Topo

Boris Johnson visita a Irlanda do Norte em meio a incertezas sobre fronteira após Brexit

O ministro britânico para a Irlanda do Norte, Julian Smith, e o primeiro-ministro do Reino Unido, Boris Johnson em Belfast, capital da Irlanda do Norte - AFP
O ministro britânico para a Irlanda do Norte, Julian Smith, e o primeiro-ministro do Reino Unido, Boris Johnson em Belfast, capital da Irlanda do Norte Imagem: AFP

Em Londres

31/07/2019 08h04

O primeiro-ministro britânico, Boris Johnson, se reúne amanhã com os líderes dos principais partidos políticos da Irlanda do Norte, onde tentará acalmar as preocupações sobre o futuro da fronteira irlandesa no caso de um Brexit sem acordo.

Johnson, que chegou a Belfast ontemà noite, discutirá com os líderes partidários na província britânica para encontrar uma solução para a falta de um executivo local, que dura desde janeiro de 2017.

Mas a saída do Reino Unido da União Europeia (UE) será a questão chave da sua visita.

Quando o Brexit entrar em vigor, os 500 quilômetros que separam a Irlanda do Norte da República da Irlanda, membro da UE, se tornarão a única fronteira terrestre entre o bloco comunitário e o Reino Unido.

Boris Johnson telefonou ontem ao seu colega irlandês, Leo Varadkar, para assegurar que seu governo "nunca" estabelecerá controles físicos na fronteira, mesmo no caso de um Brexit sem acordo e, portanto, sem a "salvaguarda irlandesa" prevista no Acordo de Retirada concluído entre Bruxelas e a ex-primeira-ministra Theresa May.

Este mecanismo é um dispositivo de último recurso para garantir que, se não for encontrada uma solução melhor, não haverá o restabelecimento de uma fronteira física entre a Irlanda do Norte e a República da Irlanda.

Graças a ele, seria criado um "território aduaneiro único", que incluiria a UE e o Reino Unido, e a Irlanda do Norte permaneceria em linha com uma série de regras do mercado único europeu, como normas sanitárias e controles veterinários.

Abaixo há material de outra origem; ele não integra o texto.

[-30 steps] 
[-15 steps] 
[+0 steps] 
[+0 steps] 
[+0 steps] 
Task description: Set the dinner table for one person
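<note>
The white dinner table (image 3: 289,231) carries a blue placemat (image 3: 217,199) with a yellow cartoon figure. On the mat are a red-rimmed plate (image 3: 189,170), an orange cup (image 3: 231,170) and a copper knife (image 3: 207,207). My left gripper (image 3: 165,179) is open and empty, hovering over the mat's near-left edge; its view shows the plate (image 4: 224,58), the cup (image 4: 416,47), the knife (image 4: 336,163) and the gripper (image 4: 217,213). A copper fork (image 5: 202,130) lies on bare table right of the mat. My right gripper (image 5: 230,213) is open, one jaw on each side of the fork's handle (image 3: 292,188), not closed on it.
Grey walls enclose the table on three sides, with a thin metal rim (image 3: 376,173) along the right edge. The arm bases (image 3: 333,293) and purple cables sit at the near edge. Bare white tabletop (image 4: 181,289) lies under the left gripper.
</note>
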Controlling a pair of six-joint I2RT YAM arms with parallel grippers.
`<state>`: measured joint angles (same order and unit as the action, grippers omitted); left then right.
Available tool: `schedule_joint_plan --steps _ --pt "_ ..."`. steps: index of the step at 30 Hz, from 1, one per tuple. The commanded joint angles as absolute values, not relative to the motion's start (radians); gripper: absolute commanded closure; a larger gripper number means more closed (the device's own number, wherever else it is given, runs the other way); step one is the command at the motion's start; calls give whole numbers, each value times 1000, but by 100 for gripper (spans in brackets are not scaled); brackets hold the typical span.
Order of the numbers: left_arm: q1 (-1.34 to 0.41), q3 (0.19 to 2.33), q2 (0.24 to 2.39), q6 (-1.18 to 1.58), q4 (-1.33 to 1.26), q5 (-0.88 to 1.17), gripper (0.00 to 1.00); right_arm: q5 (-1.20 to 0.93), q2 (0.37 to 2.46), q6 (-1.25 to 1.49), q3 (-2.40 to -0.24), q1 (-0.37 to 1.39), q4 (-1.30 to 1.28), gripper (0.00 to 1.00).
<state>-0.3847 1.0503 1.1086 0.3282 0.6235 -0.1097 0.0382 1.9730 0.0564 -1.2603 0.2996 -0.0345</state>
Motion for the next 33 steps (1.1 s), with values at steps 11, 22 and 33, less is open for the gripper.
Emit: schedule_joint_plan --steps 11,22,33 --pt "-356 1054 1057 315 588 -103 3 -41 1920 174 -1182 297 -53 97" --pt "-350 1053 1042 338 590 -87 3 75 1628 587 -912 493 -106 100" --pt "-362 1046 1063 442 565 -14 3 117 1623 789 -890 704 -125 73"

Este é precisamente um dos principais pontos de discórdia sobre o Brexit, principalmente para o pequeno partido unionista norte-irlandês DUP, um aliado indispensável dos conservadores no Parlamento.

Manifestantes anti-Brexit protestam durante visita de Boris Johnson a Belfast, na Irlanda do Norte - Paul Faith/AFP
Manifestantes anti-Brexit protestam durante visita de Boris Johnson a Belfast, na Irlanda do Norte
Imagem: Paul Faith/AFP

A formação é contra a Irlanda do Norte receber um tratamento diferente do da Grã-Bretanha, algo que acredita que abriria caminho para a reunificação com a Irlanda, seu maior pesadelo.

Para Johnson, a "salvaguarda irlandesa está morta". Portanto, quer renegociar o acordo de saída sem este dispositivo, algo que a UE exclui.

Varadkar assinalou na terça-feira que a salvaguarda é "necessária", mesmo que "algumas soluções alternativas" possam ser consideradas no futuro, caso sua eficácia seja demonstrada.

Um Brexit sem acordo deixará a fronteira em uma situação confusa e representará um grande risco à economia da Irlanda, separando-a de seu principal parceiro comercial.

Em sua visita, o primeiro-ministro britânico também planeja discutir o risco de um ressurgimento da violência na Irlanda do Norte.

Varadkar apontou que um Brexit sem acordo tornaria mais provável a reunificação da Irlanda do Norte com a República da Irlanda.

"Nacionalistas moderados ou católicas moderados, que estão mais ou menos felizes com o status quo, olharão com mais atenção para uma Irlanda unida", assegurou.

"A fronteira foi o ponto de convergência de numerosos atos de violência durante o conflito na Irlanda do Norte", declarou em abril à AFP Gemma Clark, professora de história na Universidade de Exeter. "É um símbolo que os republicanos detestam".

O conflito da Irlanda do Norte envolveu republicanos nacionalistas - católicos e partidários da reunificação da Irlanda - contra os unionistas - protestantes e partidários da permanência na Coroa Britânica. Deixou cerca de 3.500 mortos até os acordos da Sexta-Feira Santa de 1998.

A morte, em abril, da jornalista Lyra Mckee em Londonderry, cidade localizada na fronteira com a Irlanda, cuja responsabilidade foi reconhecida pelo grupo dissidente republicano Nova IRA, alimentou ainda mais esses medos.